Au Grand Café de la Poste, cette indignation reste rare. Le maire ? « Il est très bien ! Il nous a débarrassés de tous les tordus qui restaient là », assure le gérant, Benjamin Barlaud. Ce qui lui empoisonne la vie, c’est plutôt le passe sanitaire. Son chiffre d’affaires a chuté de 57 % en août, assure-t-il, alors que c’est le plus gros mois de l’année. Le léger brouhaha de la terrasse est soudain perturbé par un bruit confus qui se rapproche. Un cortège de militants antivax, armés de casseroles et de slogans accusateurs, passe à proximité. Des centaines de personnes se rassemblent tous les samedis sur les quais de la Basse, pour crier contre la « dictature sanitaire », qui déchaîne les passions, bien plus en tout cas que la gestion municipale de l’extrême droite.

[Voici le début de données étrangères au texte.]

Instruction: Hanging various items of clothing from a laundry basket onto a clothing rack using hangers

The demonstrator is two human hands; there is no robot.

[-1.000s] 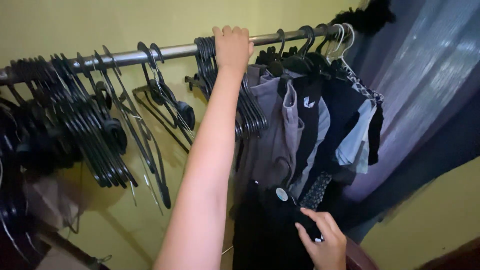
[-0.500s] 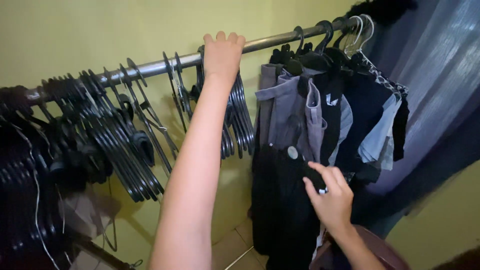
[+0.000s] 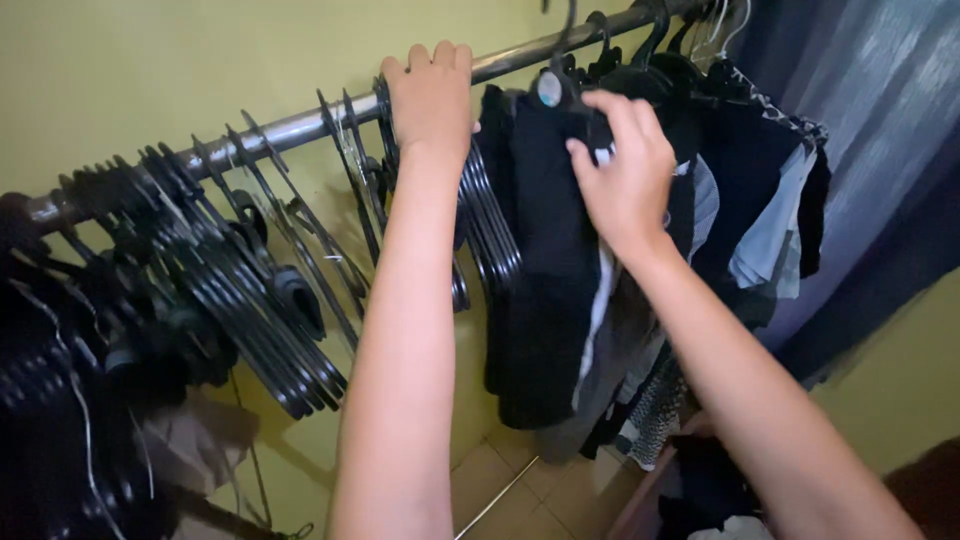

Un petit train traverse la place, rempli de touristes qui visitent les expositions du festival international de photojournalisme Visa pour l’image et les monuments à découvrir lors des Journées du patrimoine. Le photojournaliste et réalisateur Olivier Laban-Mattei, de passage en ville, s’accorde une pause. Pendant une semaine, il a rencontré les élèves des écoles de la région, sur les différents sites du festival, qui anime la ville, chaque mois de septembre depuis 1989.
Grand-messe du photoreportage, le festival a distingué cette année le travail de la journaliste Fatima Shbair pour sa couverture de la guerre à Gaza en 2021, mis à l’honneur Guillaume Herbaut pour son reportage au long cours sur une France fracturée et en colère, et projeté sur grand écran Populismes, un sujet interagences sur la propagation des idées et des mouvements autoritaires, xénophobes, nationalistes sur tous les continents.
Les thématiques de ce festival engagé ne sont pas la tasse de thé du RN. Mais Louis Aliot défend cette manifestation bec et ongles, se posant en chantre de la liberté d’expression. Une manière de lisser son image et de préserver un événement important pour l’économie de la ville, qui, chaque année pendant deux semaines, multiplie la population du centre-ville par trois, remplit les hôtels et les restaurants. Et le Grand Café de la Poste, haut lieu de rencontres pour les professionnels, reste bondé jusqu’au bout de la nuit. L’occasion pour les Perpignanais de rencontrer des reporters travaillant aux quatre coins du monde, et de susciter de nombreuses vocations pour le journalisme.
Olivier Laban-Mattei, fidèle du festival, dit quant à lui être « entré en résistance ». « Il faut imposer nos sujets, combattre de l’intérieur », estime-t-il, pour éviter que le RN s’installe à Perpignan pour vingt ans.